→ **EXERCISE PROMPT**
Pull every line with "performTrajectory" from the material.
*** PROVIDED DATA ***
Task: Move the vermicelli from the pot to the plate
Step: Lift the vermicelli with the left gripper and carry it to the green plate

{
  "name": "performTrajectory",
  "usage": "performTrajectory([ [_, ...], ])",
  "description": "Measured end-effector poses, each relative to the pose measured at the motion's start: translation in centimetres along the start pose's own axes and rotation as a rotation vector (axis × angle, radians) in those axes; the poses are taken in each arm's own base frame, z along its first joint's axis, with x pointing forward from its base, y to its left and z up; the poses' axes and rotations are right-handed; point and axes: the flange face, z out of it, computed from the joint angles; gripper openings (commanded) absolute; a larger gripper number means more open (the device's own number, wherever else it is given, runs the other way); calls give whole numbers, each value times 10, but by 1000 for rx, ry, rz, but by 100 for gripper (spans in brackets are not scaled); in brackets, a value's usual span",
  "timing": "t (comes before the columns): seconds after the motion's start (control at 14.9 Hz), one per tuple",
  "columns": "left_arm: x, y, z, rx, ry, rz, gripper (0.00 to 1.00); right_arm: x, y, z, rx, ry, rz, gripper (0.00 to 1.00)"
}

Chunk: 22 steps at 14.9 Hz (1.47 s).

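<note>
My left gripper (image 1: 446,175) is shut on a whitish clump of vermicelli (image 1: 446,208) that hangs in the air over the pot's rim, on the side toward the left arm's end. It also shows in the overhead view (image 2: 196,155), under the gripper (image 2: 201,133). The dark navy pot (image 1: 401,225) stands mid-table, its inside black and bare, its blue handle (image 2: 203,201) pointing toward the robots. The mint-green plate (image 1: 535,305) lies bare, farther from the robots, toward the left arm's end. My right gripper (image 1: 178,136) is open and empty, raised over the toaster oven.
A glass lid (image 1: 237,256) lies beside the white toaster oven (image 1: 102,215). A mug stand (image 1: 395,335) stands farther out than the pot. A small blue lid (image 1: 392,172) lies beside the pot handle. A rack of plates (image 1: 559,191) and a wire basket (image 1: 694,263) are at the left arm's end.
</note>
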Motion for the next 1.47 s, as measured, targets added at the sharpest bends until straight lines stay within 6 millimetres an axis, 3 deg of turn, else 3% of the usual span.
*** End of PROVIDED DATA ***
→ **TASK ANSWER**
  "name": "performTrajectory",
  "usage": "performTrajectory([ [_, ...], ])",

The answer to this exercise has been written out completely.